Task item » Every line from the first in the listing below to the line containing "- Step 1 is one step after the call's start" is to be repeated exactly, and no line past it.

Data below »
****

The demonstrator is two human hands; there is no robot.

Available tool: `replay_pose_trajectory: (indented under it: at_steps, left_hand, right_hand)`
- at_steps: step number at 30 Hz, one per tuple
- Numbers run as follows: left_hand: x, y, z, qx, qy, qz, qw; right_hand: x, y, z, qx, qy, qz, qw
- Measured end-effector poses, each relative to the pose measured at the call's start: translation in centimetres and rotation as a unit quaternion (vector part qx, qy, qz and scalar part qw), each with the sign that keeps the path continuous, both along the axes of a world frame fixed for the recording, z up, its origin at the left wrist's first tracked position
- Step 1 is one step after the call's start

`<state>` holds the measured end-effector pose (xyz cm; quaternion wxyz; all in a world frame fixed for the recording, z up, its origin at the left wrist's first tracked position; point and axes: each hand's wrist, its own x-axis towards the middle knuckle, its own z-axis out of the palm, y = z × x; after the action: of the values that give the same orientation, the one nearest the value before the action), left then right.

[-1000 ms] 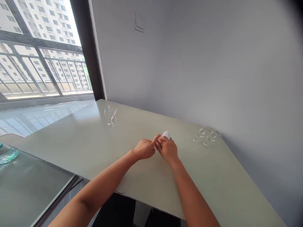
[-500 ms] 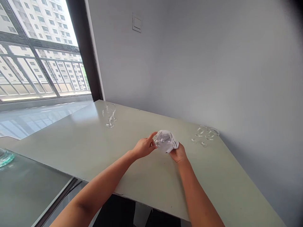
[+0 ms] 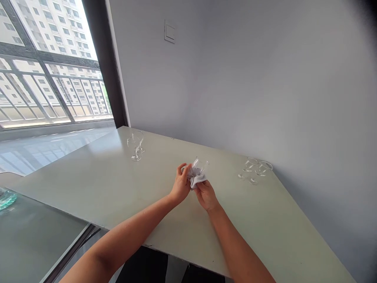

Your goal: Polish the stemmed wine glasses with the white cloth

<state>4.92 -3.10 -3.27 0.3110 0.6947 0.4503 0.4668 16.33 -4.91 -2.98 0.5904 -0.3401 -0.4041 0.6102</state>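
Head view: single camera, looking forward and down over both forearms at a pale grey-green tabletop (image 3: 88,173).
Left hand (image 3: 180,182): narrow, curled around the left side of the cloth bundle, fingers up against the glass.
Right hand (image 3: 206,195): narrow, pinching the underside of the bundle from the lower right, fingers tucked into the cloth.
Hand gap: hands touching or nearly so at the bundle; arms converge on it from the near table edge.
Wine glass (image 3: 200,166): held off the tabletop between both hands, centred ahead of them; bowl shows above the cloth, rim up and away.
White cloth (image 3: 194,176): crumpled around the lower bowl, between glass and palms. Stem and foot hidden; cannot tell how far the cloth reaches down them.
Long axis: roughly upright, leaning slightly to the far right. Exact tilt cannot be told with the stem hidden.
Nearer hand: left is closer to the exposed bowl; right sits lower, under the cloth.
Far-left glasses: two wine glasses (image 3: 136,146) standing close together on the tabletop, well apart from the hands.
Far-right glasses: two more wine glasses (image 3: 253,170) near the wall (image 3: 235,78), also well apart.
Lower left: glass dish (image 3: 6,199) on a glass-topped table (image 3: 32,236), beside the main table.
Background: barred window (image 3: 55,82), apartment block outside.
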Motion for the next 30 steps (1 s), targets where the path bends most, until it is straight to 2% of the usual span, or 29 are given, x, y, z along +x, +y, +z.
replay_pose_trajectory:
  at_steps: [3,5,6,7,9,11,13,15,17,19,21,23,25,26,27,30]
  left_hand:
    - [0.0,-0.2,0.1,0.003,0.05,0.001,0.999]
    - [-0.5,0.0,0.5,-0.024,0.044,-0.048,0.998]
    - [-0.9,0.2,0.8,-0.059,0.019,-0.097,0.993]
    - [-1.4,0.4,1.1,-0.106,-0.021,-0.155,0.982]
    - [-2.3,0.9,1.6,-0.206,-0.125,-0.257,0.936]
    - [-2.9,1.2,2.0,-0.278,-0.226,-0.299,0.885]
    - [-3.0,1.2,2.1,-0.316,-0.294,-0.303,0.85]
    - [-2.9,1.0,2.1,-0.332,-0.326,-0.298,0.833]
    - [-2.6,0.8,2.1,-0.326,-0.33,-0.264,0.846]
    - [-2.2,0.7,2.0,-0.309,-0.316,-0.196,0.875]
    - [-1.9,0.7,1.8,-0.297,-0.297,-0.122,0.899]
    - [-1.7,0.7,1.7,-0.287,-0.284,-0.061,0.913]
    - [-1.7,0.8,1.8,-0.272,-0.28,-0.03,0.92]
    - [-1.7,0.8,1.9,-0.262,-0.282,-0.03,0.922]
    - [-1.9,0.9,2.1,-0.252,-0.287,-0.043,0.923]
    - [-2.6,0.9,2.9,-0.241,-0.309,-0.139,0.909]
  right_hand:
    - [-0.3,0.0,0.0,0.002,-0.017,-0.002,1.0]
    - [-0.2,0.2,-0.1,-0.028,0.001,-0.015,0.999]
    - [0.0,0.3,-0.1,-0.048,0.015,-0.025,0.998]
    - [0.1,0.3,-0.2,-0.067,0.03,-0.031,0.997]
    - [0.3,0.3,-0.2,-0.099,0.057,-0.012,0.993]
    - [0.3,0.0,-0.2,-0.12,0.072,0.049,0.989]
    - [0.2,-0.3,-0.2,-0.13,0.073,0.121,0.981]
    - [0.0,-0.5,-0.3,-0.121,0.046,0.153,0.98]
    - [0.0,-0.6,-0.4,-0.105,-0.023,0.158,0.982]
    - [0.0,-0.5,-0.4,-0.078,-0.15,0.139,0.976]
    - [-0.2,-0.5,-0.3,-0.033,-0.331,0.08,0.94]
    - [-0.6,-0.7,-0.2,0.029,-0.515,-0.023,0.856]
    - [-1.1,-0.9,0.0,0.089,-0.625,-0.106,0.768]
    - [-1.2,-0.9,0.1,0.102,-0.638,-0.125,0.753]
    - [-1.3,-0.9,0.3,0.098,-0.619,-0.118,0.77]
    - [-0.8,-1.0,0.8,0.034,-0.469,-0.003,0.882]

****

Answer for the task »
The demonstrator is two human hands; there is no robot.

Available tool: `replay_pose_trajectory: (indented under it: at_steps, left_hand, right_hand)`
- at_steps: step number at 30 Hz, one per tuple
- Numbers run as follows: left_hand: x, y, z, qx, qy, qz, qw; right_hand: x, y, z, qx, qy, qz, qw
- Measured end-effector poses, each relative to the pose measured at the call's start: translation in centimetres and rotation as a unit quaternion (vector part qx, qy, qz and scalar part qw), each with the sign that keeps the path continuous, both along the axes of a world frame fixed for the recording, z up, its origin at the left wrist's first tracked position
- Step 1 is one step after the call's start

Nothing further belongs to this answer.